PROBLEM DETAILS.
Can you transcribe the data exactly? Leave the pictures out.

RECORD EXTRACTS.
%%
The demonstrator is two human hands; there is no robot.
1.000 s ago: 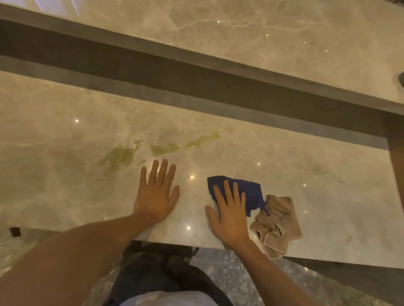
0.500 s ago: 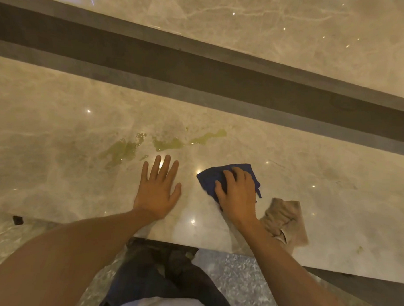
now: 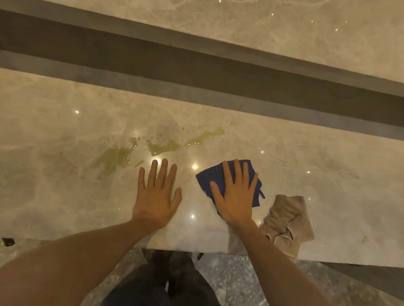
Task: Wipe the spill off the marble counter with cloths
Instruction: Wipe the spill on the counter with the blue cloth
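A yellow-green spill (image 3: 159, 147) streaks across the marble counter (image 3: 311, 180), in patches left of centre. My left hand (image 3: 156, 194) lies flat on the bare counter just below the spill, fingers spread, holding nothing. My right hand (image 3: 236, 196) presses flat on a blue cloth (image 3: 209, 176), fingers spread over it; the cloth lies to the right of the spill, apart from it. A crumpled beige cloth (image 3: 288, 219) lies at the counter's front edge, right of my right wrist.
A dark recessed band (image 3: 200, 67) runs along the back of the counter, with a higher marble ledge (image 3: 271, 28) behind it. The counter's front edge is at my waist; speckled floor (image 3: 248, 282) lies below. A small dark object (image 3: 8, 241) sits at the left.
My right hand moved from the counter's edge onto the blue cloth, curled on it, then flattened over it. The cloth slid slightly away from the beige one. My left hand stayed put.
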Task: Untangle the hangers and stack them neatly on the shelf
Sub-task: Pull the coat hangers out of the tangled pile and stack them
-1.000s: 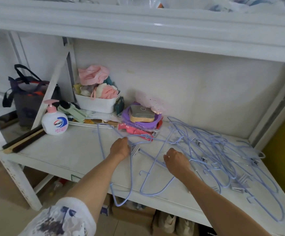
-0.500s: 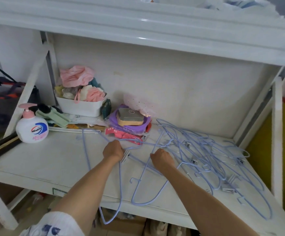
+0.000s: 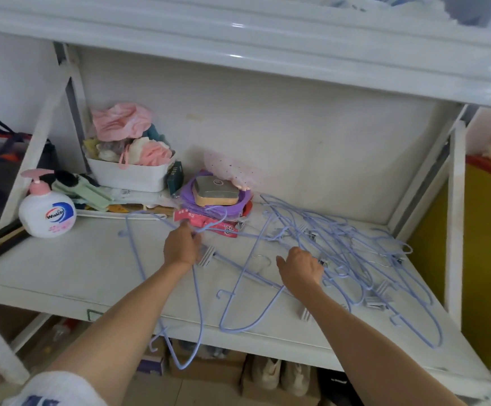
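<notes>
A tangle of light blue wire hangers (image 3: 352, 259) with grey clips lies across the right half of the white shelf (image 3: 71, 268). My left hand (image 3: 181, 247) is closed around the top of one blue hanger (image 3: 138, 259), whose lower end sticks out past the shelf's front edge. A second blue hanger (image 3: 238, 291) lies flat between my hands. My right hand (image 3: 301, 268) rests at the left edge of the tangle, fingers curled into the wires; what it grips is hidden.
A hand-soap pump bottle (image 3: 48, 210) stands at the left. Behind it a white bin of cloths (image 3: 130, 174), a purple stack with a beige case (image 3: 216, 191) and a red packet (image 3: 209, 225) line the back wall. Shoes (image 3: 279, 376) sit below the shelf.
My left hand has stayed on its hanger near the red packet. My right hand has shifted right toward the tangle. The view has turned slightly right.
</notes>
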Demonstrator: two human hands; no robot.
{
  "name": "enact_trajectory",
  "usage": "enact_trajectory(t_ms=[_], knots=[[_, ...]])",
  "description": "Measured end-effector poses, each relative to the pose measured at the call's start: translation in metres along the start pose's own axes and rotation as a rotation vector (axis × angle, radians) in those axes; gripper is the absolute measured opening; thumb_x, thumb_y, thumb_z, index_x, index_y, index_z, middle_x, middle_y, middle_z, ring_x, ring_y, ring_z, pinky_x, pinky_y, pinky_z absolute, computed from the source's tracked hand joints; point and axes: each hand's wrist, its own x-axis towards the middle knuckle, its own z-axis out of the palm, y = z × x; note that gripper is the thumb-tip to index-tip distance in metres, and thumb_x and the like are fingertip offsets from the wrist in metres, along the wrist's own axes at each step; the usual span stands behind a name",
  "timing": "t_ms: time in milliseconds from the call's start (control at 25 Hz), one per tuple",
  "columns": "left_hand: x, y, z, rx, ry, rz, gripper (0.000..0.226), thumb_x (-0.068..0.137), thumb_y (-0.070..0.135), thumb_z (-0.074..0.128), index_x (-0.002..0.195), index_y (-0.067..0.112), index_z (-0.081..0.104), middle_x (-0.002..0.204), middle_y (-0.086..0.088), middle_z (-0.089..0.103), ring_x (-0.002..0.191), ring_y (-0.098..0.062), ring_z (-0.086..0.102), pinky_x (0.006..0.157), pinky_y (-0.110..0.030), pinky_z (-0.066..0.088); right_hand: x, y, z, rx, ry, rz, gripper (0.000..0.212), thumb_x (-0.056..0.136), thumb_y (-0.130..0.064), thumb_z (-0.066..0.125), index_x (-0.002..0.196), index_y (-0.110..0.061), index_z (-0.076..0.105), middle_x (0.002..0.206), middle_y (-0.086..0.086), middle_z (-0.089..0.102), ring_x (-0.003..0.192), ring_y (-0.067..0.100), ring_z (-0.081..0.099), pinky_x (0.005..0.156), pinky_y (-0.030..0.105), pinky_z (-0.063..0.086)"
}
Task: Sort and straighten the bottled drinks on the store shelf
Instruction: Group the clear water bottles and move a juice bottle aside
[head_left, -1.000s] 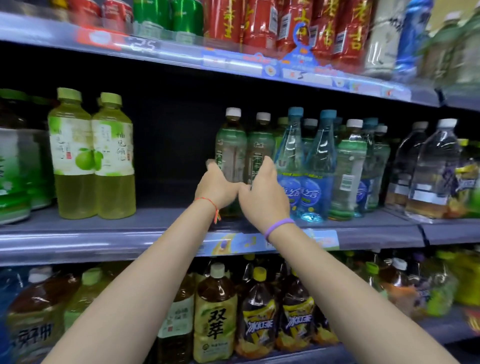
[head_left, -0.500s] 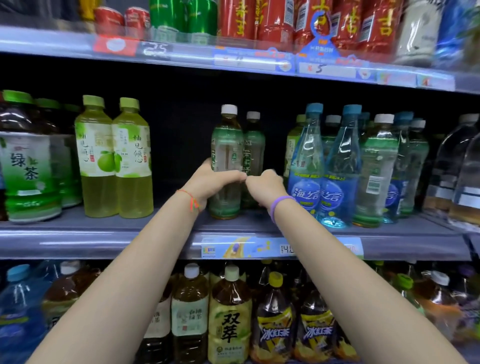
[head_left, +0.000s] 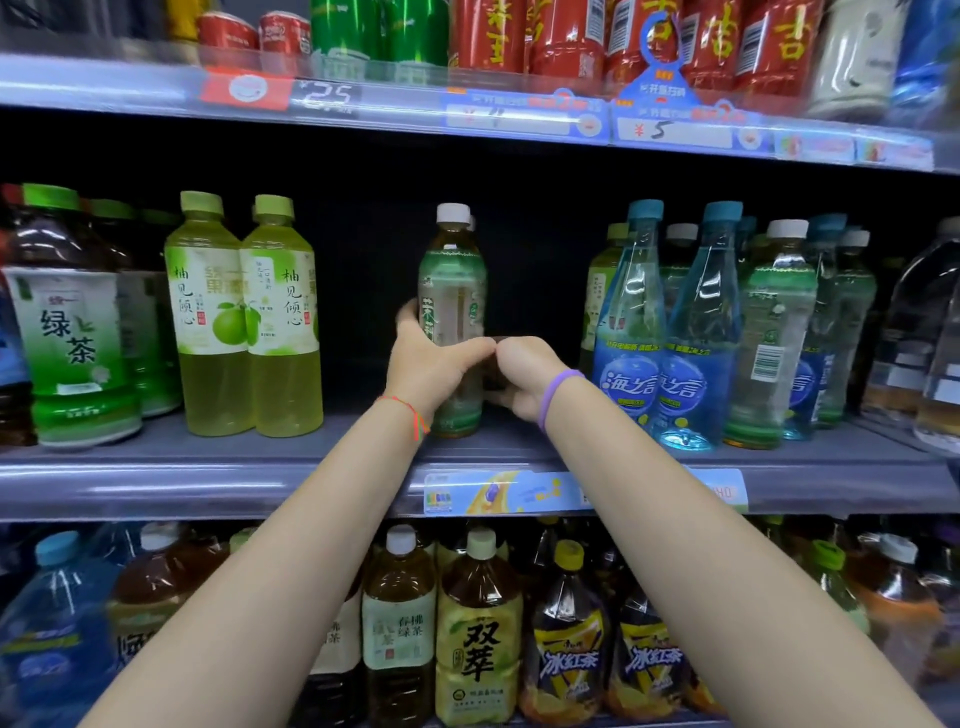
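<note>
On the middle shelf (head_left: 208, 483) a white-capped green tea bottle (head_left: 453, 280) stands upright in an open gap. My left hand (head_left: 431, 364) grips its lower label from the left. A second white-capped tea bottle (head_left: 471, 224) stands right behind it, with only its cap edge showing. My right hand (head_left: 524, 376) is curled low at the right side of the pair, its fingers round the dark lower part of the rear bottle. The thumbs of both hands meet in front of the bottles.
Two yellow-green pomelo drinks (head_left: 244, 317) and big green tea bottles (head_left: 72, 338) stand to the left. Blue-capped drinks (head_left: 670, 332) and more bottles crowd the right. Red and green cans (head_left: 488, 31) fill the shelf above; large tea bottles (head_left: 478, 634) fill the shelf below.
Both hands slid the two tea bottles left, away from the blue-capped bottles. The two stood side by side before; now one is lined up behind the other.
</note>
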Motion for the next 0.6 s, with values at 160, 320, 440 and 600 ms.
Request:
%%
WRITTEN SOLUTION.
The demonstrator is two human hands; there is no robot.
1.000 s ago: 
0.500 s ago: 
now: 
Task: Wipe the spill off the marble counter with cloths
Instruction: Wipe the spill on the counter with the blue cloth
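A yellow-green spill (image 3: 159, 147) streaks across the marble counter (image 3: 311, 180), in patches left of centre. My left hand (image 3: 156, 194) lies flat on the bare counter just below the spill, fingers spread, holding nothing. My right hand (image 3: 236, 196) presses flat on a blue cloth (image 3: 209, 176), fingers spread over it; the cloth lies to the right of the spill, apart from it. A crumpled beige cloth (image 3: 288, 219) lies at the counter's front edge, right of my right wrist.
A dark recessed band (image 3: 200, 67) runs along the back of the counter, with a higher marble ledge (image 3: 271, 28) behind it. The counter's front edge is at my waist; speckled floor (image 3: 248, 282) lies below. A small dark object (image 3: 8, 241) sits at the left.
My right hand moved from the counter's edge onto the blue cloth, curled on it, then flattened over it. The cloth slid slightly away from the beige one. My left hand stayed put.
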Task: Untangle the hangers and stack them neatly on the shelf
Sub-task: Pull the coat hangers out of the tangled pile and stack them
-1.000s: 
-0.500s: 
+0.000s: 
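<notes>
A tangle of light blue wire hangers (image 3: 352, 259) with grey clips lies across the right half of the white shelf (image 3: 71, 268). My left hand (image 3: 181, 247) is closed around the top of one blue hanger (image 3: 138, 259), whose lower end sticks out past the shelf's front edge. A second blue hanger (image 3: 238, 291) lies flat between my hands. My right hand (image 3: 301, 268) rests at the left edge of the tangle, fingers curled into the wires; what it grips is hidden.
A hand-soap pump bottle (image 3: 48, 210) stands at the left. Behind it a white bin of cloths (image 3: 130, 174), a purple stack with a beige case (image 3: 216, 191) and a red packet (image 3: 209, 225) line the back wall. Shoes (image 3: 279, 376) sit below the shelf.
My left hand has stayed on its hanger near the red packet. My right hand has shifted right toward the tangle. The view has turned slightly right.
</notes>
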Demonstrator: two human hands; no robot.
{
  "name": "enact_trajectory",
  "usage": "enact_trajectory(t_ms=[_], knots=[[_, ...]])",
  "description": "Measured end-effector poses, each relative to the pose measured at the call's start: translation in metres along the start pose's own axes and rotation as a rotation vector (axis × angle, radians) in those axes; gripper is the absolute measured opening; thumb_x, thumb_y, thumb_z, index_x, index_y, index_z, middle_x, middle_y, middle_z, ring_x, ring_y, ring_z, pinky_x, pinky_y, pinky_z absolute, computed from the source's tracked hand joints; point and axes: each hand's wrist, its own x-axis towards the middle knuckle, its own z-axis out of the palm, y = z × x; note that gripper is the thumb-tip to index-tip distance in metres, and thumb_x and the like are fingertip offsets from the wrist in metres, along the wrist's own axes at each step; the usual span stands behind a name",
  "timing": "t_ms: time in milliseconds from the call's start (control at 25 Hz), one per tuple",
  "columns": "left_hand: x, y, z, rx, ry, rz, gripper (0.000..0.226), thumb_x (-0.068..0.137), thumb_y (-0.070..0.135), thumb_z (-0.074..0.128), index_x (-0.002..0.195), index_y (-0.067..0.112), index_z (-0.081..0.104), middle_x (-0.002..0.204), middle_y (-0.086..0.088), middle_z (-0.089..0.103), ring_x (-0.002..0.191), ring_y (-0.098..0.062), ring_z (-0.086..0.102), pinky_x (0.006..0.157), pinky_y (-0.110..0.030), pinky_z (-0.066..0.088); right_hand: x, y, z, rx, ry, rz, gripper (0.000..0.212), thumb_x (-0.056..0.136), thumb_y (-0.130..0.064), thumb_z (-0.066..0.125), index_x (-0.002..0.196), index_y (-0.110..0.061), index_z (-0.076..0.105), middle_x (0.002..0.206), middle_y (-0.086..0.086), middle_z (-0.089..0.102), ring_x (-0.003..0.192), ring_y (-0.067..0.100), ring_z (-0.081..0.099), pinky_x (0.005..0.156), pinky_y (-0.030..0.105), pinky_z (-0.063..0.086)"
}
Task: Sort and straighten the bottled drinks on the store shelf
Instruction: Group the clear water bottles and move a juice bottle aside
[head_left, -1.000s] 
[head_left, -0.500s] 
[head_left, +0.000s] 
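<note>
On the middle shelf (head_left: 208, 483) a white-capped green tea bottle (head_left: 453, 280) stands upright in an open gap. My left hand (head_left: 431, 364) grips its lower label from the left. A second white-capped tea bottle (head_left: 471, 224) stands right behind it, with only its cap edge showing. My right hand (head_left: 524, 376) is curled low at the right side of the pair, its fingers round the dark lower part of the rear bottle. The thumbs of both hands meet in front of the bottles.
Two yellow-green pomelo drinks (head_left: 244, 317) and big green tea bottles (head_left: 72, 338) stand to the left. Blue-capped drinks (head_left: 670, 332) and more bottles crowd the right. Red and green cans (head_left: 488, 31) fill the shelf above; large tea bottles (head_left: 478, 634) fill the shelf below.
Both hands slid the two tea bottles left, away from the blue-capped bottles. The two stood side by side before; now one is lined up behind the other.
</note>
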Motion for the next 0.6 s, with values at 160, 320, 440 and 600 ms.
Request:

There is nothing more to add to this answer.